EXERCISE OBJECTIVE >> Copy all lines below containing "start".

RECORDS FOR THE EXERCISE >>
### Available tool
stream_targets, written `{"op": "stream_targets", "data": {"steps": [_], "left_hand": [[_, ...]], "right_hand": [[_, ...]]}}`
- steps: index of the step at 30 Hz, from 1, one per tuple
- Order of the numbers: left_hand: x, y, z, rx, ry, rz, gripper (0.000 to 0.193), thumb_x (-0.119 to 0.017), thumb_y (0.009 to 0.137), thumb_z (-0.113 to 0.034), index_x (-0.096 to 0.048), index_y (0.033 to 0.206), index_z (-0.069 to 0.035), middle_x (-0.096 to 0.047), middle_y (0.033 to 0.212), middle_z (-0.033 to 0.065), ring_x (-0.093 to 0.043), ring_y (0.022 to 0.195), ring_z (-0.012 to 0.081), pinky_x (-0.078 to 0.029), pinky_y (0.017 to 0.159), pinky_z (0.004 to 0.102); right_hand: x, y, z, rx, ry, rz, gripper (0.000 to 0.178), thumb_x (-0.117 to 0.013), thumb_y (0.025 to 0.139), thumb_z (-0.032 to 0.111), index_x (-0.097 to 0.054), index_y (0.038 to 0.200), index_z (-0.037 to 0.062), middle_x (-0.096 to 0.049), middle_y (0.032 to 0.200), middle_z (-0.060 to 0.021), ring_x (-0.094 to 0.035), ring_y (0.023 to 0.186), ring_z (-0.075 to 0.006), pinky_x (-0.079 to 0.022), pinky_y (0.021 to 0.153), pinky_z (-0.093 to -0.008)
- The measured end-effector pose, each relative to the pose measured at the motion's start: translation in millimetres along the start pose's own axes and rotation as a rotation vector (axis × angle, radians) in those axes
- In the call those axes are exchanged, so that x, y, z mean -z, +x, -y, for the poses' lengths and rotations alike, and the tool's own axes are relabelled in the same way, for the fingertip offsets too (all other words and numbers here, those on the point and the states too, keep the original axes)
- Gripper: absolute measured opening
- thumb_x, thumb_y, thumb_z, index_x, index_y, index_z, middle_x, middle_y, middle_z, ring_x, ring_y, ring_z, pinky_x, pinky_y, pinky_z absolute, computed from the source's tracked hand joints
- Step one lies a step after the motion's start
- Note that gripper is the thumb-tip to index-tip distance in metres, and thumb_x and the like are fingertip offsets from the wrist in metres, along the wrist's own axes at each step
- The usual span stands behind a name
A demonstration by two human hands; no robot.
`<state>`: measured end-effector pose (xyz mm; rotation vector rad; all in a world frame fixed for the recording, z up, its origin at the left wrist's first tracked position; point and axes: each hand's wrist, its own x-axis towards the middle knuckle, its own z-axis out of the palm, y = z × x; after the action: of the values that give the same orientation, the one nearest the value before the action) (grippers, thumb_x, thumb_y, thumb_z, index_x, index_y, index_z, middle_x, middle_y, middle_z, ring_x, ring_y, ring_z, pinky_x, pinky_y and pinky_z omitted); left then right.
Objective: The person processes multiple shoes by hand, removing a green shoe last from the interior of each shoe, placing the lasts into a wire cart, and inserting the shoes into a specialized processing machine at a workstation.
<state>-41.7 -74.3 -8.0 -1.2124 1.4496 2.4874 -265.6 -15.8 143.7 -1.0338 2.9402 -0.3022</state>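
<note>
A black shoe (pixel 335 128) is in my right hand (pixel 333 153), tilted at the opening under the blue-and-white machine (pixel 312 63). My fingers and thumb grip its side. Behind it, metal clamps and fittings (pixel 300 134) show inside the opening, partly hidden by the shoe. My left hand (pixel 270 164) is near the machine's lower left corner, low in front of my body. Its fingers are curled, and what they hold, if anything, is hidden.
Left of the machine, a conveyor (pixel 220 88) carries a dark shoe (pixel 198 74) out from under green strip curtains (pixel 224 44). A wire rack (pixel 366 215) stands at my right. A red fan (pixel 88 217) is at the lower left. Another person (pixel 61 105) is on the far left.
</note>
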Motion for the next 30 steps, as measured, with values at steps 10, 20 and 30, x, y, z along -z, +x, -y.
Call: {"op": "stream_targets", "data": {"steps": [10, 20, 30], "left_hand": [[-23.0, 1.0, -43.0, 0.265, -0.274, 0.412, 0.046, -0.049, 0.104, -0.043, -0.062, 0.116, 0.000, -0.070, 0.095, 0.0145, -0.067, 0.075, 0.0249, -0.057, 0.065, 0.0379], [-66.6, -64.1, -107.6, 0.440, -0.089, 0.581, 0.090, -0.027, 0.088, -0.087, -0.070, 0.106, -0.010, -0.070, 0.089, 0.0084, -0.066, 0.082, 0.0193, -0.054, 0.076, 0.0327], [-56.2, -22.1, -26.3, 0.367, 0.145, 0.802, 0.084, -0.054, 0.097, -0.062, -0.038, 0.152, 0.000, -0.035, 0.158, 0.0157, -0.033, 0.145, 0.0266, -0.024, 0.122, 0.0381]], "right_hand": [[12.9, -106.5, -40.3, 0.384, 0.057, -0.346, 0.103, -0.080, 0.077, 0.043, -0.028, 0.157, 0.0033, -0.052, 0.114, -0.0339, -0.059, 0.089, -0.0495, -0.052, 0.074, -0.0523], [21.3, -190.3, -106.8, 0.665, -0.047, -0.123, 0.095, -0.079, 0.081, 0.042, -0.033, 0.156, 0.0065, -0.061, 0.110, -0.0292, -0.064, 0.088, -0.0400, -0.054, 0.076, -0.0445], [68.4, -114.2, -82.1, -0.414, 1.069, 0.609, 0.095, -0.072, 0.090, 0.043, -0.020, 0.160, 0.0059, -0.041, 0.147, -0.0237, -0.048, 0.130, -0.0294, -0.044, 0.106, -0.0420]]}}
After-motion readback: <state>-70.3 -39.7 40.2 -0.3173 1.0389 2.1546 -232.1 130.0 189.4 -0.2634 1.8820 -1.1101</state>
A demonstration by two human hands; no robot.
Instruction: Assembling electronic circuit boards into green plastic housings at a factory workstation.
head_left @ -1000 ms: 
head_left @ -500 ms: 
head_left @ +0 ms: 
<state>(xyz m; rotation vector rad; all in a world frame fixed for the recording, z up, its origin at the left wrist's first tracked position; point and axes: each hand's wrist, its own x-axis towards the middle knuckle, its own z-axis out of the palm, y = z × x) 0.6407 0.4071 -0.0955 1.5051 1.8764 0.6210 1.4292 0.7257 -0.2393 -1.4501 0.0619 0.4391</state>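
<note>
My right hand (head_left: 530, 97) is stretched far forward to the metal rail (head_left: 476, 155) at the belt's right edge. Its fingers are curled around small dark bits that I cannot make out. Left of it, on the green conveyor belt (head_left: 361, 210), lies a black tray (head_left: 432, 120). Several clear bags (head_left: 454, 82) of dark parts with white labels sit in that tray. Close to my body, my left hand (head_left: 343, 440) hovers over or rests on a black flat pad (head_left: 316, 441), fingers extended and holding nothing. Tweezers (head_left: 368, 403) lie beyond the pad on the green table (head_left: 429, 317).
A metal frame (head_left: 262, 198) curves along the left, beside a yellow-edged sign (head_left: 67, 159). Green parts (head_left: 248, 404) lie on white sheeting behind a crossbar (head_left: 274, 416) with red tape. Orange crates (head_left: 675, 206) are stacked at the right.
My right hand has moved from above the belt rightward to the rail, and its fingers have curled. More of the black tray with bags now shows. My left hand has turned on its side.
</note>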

WRITTEN ANSWER >>
- The measured end-effector pose, each relative to the pose measured at the motion's start: translation in millimetres along the start pose's own axes and rotation as a rotation vector (axis × angle, radians) in those axes
- Step one lies a step after the motion's start

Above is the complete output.